**Your goal**. Every line of the material must be given again verbatim. Skip the images.

# # # #

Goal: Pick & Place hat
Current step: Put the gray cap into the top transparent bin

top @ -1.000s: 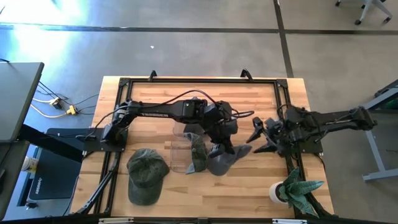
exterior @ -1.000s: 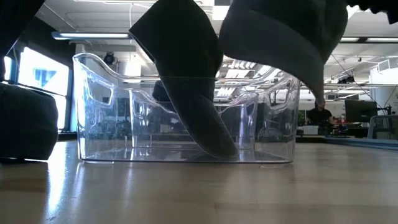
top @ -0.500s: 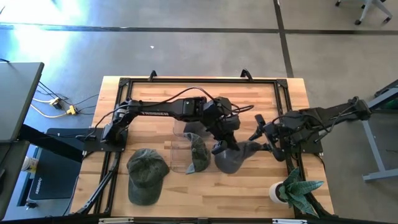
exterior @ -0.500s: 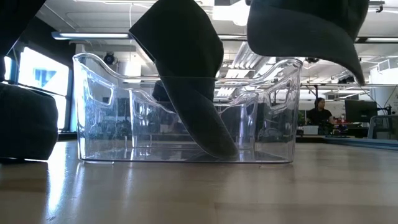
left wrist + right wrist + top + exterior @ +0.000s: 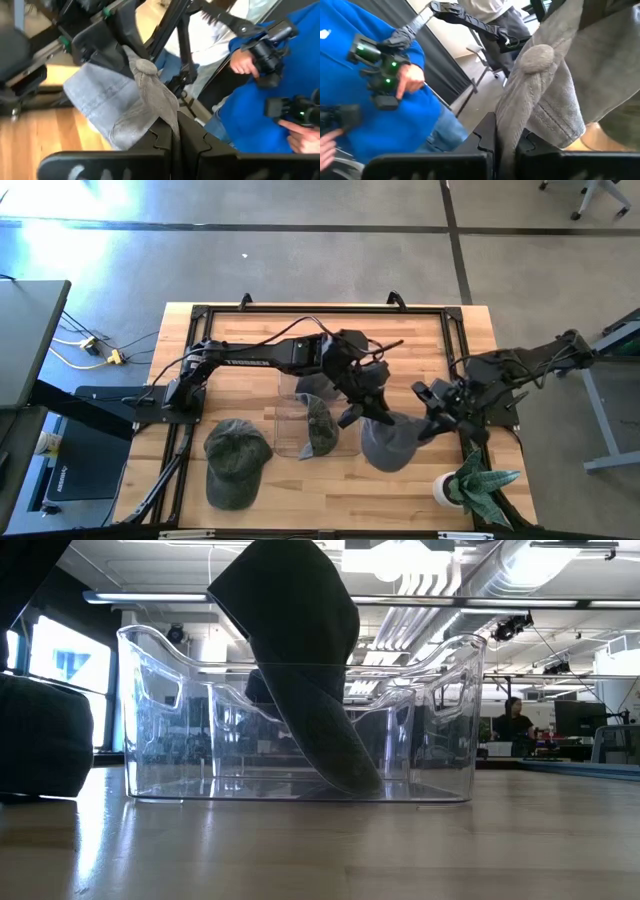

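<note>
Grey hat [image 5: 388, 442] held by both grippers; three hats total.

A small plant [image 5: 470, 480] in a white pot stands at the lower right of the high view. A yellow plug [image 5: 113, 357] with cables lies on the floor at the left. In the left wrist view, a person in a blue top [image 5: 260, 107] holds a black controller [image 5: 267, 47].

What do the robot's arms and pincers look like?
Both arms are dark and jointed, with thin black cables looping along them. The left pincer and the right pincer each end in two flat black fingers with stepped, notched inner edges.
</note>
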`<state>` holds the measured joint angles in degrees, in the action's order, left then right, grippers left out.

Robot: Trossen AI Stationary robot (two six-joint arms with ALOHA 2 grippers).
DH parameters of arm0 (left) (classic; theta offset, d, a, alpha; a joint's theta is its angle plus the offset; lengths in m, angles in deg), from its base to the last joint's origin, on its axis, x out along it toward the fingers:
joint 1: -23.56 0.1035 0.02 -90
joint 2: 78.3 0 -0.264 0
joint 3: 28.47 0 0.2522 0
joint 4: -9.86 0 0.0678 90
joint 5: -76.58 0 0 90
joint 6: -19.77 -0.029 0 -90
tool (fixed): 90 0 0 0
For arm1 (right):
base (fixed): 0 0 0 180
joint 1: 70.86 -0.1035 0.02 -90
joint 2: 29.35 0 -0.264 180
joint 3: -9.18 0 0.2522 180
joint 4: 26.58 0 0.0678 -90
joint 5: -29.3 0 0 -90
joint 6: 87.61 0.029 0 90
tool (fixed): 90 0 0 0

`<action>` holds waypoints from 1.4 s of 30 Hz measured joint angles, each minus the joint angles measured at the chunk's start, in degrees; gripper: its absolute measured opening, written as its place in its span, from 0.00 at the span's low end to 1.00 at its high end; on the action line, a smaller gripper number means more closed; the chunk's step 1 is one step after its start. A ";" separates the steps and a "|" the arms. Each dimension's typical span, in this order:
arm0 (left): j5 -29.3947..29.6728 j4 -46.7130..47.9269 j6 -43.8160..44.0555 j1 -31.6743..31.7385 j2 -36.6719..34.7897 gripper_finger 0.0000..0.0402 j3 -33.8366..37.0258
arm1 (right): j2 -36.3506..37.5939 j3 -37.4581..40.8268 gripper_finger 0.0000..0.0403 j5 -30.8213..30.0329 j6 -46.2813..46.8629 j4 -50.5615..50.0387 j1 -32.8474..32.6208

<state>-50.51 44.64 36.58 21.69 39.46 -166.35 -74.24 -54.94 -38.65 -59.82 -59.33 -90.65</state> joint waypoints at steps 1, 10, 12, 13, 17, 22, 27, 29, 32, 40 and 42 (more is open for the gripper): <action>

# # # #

**Exercise result**.
Goal: Pick & Place hat
Current step: Put the gray cap into the top transparent bin

top @ -1.000s: 
exterior @ -1.000s: 
top @ -0.500s: 
exterior @ -0.500s: 
left wrist + right wrist + top + exterior @ +0.000s: 

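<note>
Grey hat [image 5: 388, 442] held by both grippers; three hats total.

A small plant [image 5: 470, 480] in a white pot stands at the lower right of the high view. A yellow plug [image 5: 113, 357] with cables lies on the floor at the left. In the left wrist view, a person in a blue top [image 5: 260, 107] holds a black controller [image 5: 267, 47].

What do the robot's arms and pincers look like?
Both arms are dark and jointed, with thin black cables looping along them. The left pincer and the right pincer each end in two flat black fingers with stepped, notched inner edges.
</note>
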`<state>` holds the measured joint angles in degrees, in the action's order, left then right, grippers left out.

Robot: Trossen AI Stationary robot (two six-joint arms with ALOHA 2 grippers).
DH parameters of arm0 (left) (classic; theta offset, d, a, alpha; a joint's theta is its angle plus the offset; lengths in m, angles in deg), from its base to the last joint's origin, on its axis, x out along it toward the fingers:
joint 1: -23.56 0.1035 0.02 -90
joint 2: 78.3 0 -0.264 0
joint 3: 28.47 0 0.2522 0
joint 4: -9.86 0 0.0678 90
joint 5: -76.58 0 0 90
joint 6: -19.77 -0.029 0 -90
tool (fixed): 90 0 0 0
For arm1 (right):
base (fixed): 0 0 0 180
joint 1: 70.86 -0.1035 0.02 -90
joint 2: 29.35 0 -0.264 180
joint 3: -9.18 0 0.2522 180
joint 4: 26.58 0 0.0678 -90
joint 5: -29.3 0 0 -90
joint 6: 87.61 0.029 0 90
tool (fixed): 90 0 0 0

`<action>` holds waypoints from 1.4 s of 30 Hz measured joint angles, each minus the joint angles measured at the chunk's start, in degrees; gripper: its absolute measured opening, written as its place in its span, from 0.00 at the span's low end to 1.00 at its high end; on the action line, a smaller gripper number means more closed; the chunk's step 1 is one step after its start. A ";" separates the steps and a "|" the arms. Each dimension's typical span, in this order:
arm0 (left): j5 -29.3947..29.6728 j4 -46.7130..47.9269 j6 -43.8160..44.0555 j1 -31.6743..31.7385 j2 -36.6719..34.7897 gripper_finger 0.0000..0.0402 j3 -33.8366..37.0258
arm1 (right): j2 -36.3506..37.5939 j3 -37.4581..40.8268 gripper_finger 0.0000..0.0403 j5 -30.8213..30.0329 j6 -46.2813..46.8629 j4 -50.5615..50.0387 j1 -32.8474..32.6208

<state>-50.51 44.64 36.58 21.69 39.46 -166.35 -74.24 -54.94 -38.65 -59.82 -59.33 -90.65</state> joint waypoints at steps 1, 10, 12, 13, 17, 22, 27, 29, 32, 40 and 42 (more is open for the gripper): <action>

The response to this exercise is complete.